At the center of this system, known as “private credit,” are titans of private equity such as Blackstone, Apollo Global Management and KKR , firms best known for buying and selling companies. They have emerged as major lenders to businesses and are competing head-on with traditional banks, while operating mostly outside the reach of regulators.…
Now, the industry is reaching even deeper into the pockets of everyday Americans to manage money more directly for individual investors. Blackstone said in April it was teaming up with Wellington Management and Vanguard to offer portfolios with a mix of public and private assets. KKR and Capital Group recently launched funds that blend public and private credit…
If an economic downturn prompts a wave of loan defaults, existing investors would feel that pain. …
Since private loans aren’t marked with a value in real time the way stocks are priced, investors might not realize right away if their private-credit portfolios are deteriorating…

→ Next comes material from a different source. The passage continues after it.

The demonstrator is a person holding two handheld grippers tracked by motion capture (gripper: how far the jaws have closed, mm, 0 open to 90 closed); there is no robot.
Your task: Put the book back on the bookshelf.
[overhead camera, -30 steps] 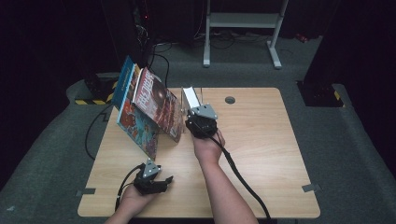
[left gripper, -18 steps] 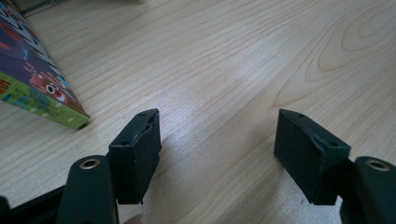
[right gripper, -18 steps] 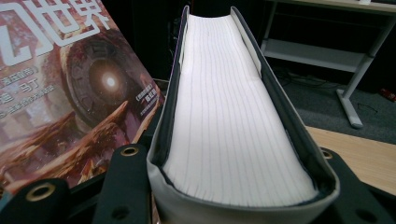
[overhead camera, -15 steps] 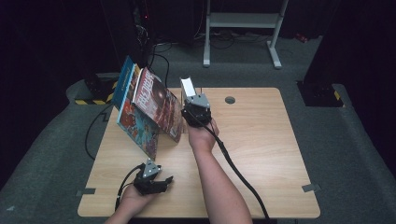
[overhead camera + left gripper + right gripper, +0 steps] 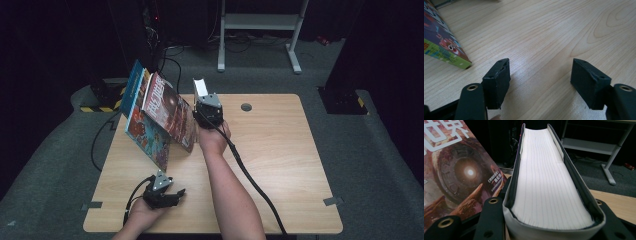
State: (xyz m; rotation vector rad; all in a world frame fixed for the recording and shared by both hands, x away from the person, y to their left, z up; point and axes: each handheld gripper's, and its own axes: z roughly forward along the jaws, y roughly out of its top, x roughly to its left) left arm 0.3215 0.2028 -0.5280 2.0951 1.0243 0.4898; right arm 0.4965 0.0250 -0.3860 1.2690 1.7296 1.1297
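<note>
My right gripper (image 5: 202,102) is shut on a thick grey-covered book (image 5: 200,88), held upright with its white page edges (image 5: 544,182) facing the camera in the right gripper view. It stands just right of a red-brown book (image 5: 170,112) that leans with several others against a blue book (image 5: 132,90) at the table's back left. The red-brown cover (image 5: 456,172) appears beside the held book in the right gripper view. My left gripper (image 5: 177,195) rests on the table near the front edge, open, with bare wood between its pads (image 5: 497,80).
A colourful book's corner (image 5: 446,47) lies to the left of the left gripper's jaws. The wooden table (image 5: 280,150) has a round cable hole (image 5: 246,106) at the back. Cables trail off the left side, and a metal stand (image 5: 260,25) is on the floor beyond.
My right gripper has carried the grey book to the left and toward the back, closer to the leaning books. The left gripper has stayed in place.
</note>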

Still, if serious problems develop, regulators might have difficulty spotting them before they have metastasized…
Private-equity firms amped up their lending after the 2008 financial crisis…

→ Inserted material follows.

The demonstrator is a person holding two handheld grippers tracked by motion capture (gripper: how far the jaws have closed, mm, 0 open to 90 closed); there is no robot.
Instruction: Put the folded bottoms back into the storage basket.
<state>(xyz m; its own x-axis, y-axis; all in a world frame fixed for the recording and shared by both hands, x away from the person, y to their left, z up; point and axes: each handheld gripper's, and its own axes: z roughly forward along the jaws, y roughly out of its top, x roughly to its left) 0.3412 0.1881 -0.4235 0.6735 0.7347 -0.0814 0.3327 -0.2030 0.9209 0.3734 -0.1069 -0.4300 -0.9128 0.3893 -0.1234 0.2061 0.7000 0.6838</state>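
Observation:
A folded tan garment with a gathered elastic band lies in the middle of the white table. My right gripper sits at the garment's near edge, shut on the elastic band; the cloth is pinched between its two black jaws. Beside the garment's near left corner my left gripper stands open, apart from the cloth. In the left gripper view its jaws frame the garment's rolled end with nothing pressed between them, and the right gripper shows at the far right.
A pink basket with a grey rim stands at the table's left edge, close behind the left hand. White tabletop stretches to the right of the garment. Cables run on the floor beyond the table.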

These firms joined the ranks of what were commonly labeled “shadow banks”— a parallel universe of nonbank financial institutions that perform banklike activities but aren’t regulated like banks. “Shadow banking is all grown up, and now it is called private credit,” said Marc Pinto, global head of private credit at Moody’s Ratings… [end quote]
One reason the 2008 financial crisis almost took down the system is that many loans that weren’t marked to market defaulted and pulled down associated companies. The government bailed out AIG because it was linked to so many other financial companies that its default would have metastasized.
The current shadow banking (aka “private credit”) system hasn’t been tested since the 2008 crisis. These companies aren’t regulated. The risk is much higher than investing with regulated banks. The investments may be illiquid. Individual investors may not be able to sell their investments in the markets (the way they would sell a bond, for example).
The Chicago Federal Reserve tracks financial stress with an index that includes the shadow banking system.
Individual investors who are interested should investigate the expenses and liquidity features of any investment, including funds offered by Vanguard or others. What would happen in a recession? Would the investment be liquid?
Each investor has individual requirements for risk and return. These shadow banking investments haven’t been time-tested and aren’t regulated. Do the higher returns compensate for the risks? Different investors will answer differently.